# [TASK STATEMENT]
Extract all lines that hold "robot" from the records below.

# [EXTRACTED DATA]

----------------------------------------

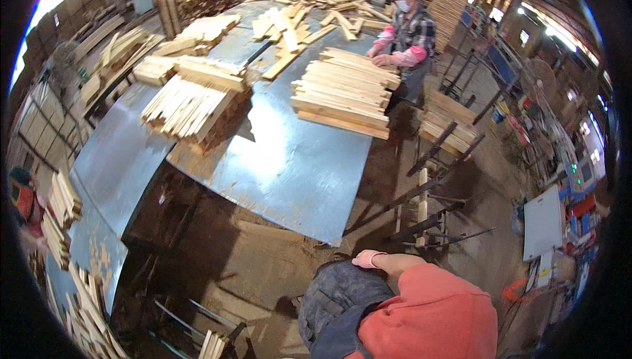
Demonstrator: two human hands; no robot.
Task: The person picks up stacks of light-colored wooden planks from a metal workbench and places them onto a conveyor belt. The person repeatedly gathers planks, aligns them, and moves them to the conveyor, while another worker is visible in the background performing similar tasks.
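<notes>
The person's right hand, in a pink glove, rests loosely closed and empty on the grey-trousered knee, well below the blue metal desk; the left hand is unseen.

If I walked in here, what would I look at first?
Probably the big shiny metal table in the middle, heaped with pale wood. A neat stack of planks lies at its far right edge, where a co-worker's hands rest on it, and a fan of thin slats spreads out on the left. Close by, at the bottom, the person's own right hand in a pink glove rests at their knee.
</notes>
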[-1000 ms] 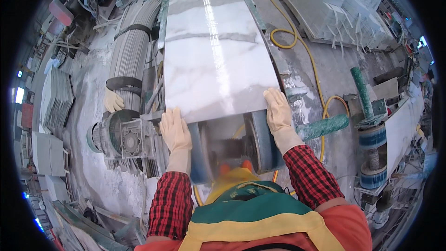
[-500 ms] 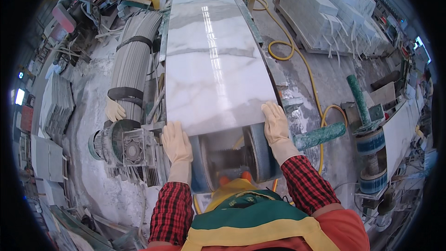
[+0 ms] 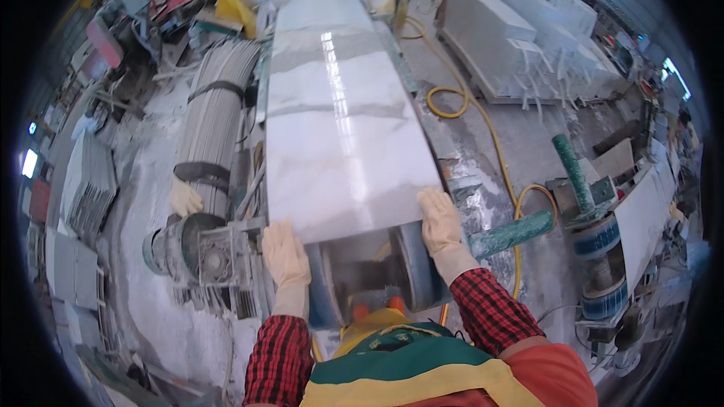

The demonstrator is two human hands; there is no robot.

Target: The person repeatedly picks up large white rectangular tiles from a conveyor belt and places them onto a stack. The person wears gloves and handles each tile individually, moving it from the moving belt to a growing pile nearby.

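Note:
A long polished white stone slab (image 3: 332,158) with grey veins lies on a belt conveyor, its near edge facing me. At its near left corner rests my left hand (image 3: 286,262), in a cream rubber glove, fingers stretched forward along the corner. My right hand (image 3: 443,232), gloved the same way, lies with extended fingers over the near right corner. Both thumbs are hard to make out. Between my forearms, blue-edged rollers (image 3: 426,264) of the conveyor show below the slab, with a dark gap in the middle.
Left of the conveyor stand a dusty motor (image 3: 215,260) and a strapped bundle of grey strips (image 3: 213,124) with a loose cream glove (image 3: 185,197). To the right are a green roller (image 3: 513,234), a yellow hose (image 3: 490,128) and stacked pale stone blocks (image 3: 494,45).
The whole view has shifted, so the scene sits lower in the picture and more shows at the far end. Both hands stay at the slab's near corners.

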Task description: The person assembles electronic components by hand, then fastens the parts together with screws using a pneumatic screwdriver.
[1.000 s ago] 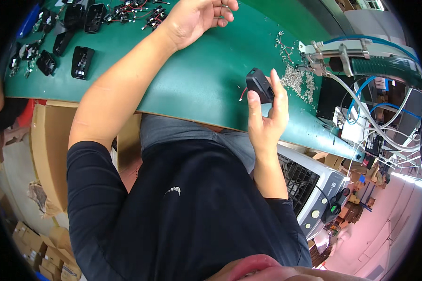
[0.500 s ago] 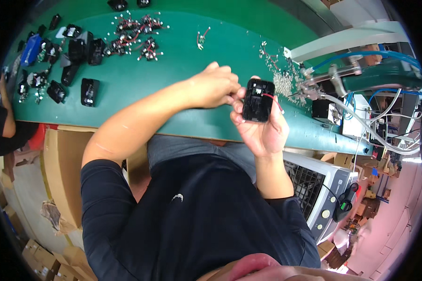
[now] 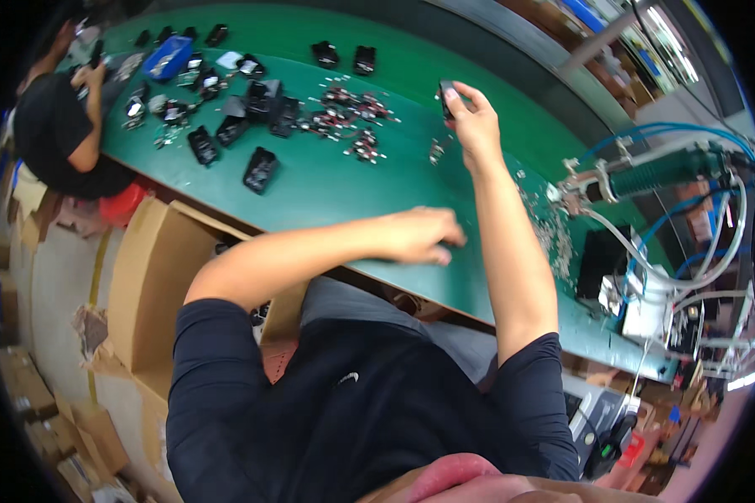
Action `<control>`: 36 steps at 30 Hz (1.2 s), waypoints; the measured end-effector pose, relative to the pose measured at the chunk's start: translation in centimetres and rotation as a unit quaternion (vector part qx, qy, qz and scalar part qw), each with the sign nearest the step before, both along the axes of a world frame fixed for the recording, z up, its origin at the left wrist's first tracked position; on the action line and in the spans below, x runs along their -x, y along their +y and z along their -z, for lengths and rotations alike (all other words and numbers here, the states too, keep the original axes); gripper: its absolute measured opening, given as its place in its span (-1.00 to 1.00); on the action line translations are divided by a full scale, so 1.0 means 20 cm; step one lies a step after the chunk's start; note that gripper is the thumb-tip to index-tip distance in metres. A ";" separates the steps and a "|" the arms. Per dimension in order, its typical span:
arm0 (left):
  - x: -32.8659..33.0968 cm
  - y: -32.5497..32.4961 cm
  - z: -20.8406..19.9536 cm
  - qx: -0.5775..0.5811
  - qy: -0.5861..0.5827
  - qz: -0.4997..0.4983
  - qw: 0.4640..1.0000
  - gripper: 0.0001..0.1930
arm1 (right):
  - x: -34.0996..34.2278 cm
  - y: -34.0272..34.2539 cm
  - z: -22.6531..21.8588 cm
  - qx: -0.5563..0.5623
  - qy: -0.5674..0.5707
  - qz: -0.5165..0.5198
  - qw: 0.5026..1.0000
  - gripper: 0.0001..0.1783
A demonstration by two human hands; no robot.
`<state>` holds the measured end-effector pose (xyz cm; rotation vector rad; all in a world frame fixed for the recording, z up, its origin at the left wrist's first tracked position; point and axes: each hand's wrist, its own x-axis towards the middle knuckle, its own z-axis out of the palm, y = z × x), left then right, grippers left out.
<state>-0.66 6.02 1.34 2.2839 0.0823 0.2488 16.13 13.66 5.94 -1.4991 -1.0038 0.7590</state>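
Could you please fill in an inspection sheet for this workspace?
Surface: green worktop, with parts spread over it.
Work items: black casing, held up in the right hand; more black casings lie toward the left.
Clutter: pile of wired parts mid-table; scattered pale bits toward the right; blue bin at far left.
Hands: right fingers closed on the casing; left hand blurred above the worktop, grip unclear.
Cables: blue tubes and dark green hose at right.
Surroundings: co-worker at left; cardboard box beside the worktop.
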 end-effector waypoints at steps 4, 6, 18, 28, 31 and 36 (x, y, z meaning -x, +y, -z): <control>0.66 -0.14 -0.20 0.122 -0.058 -0.134 0.982 -0.67 | -0.14 0.31 0.16 0.078 0.301 0.008 0.950 -0.64; 0.90 -0.17 -0.18 -0.023 -0.101 -0.337 0.936 -0.72 | -0.11 0.38 0.17 0.123 0.266 0.048 0.955 -0.64; 1.06 0.17 0.09 -0.210 0.070 -0.628 0.746 -0.14 | 0.16 -0.17 0.01 -0.066 -0.344 -0.041 0.936 -0.78; 0.87 0.00 -0.11 0.496 -0.382 -0.299 0.720 -0.55 | 0.39 -0.26 0.23 -0.090 -0.342 -0.211 0.911 -0.52; 0.84 -0.06 -0.06 0.593 -0.411 -0.244 0.648 -0.61 | 0.50 -0.24 0.23 -0.086 -0.345 -0.182 0.917 -0.58; 0.78 -0.11 0.02 0.587 -0.350 -0.276 0.676 -0.67 | 0.57 -0.18 0.29 -0.047 -0.338 -0.094 0.935 -0.66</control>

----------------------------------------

# [OUTPUT FOR THIS EXERCISE]
Demonstrator: two human hands; no robot.
The demonstrator is two human hands; there is no robot.
A demonstration by two human hands; no robot.

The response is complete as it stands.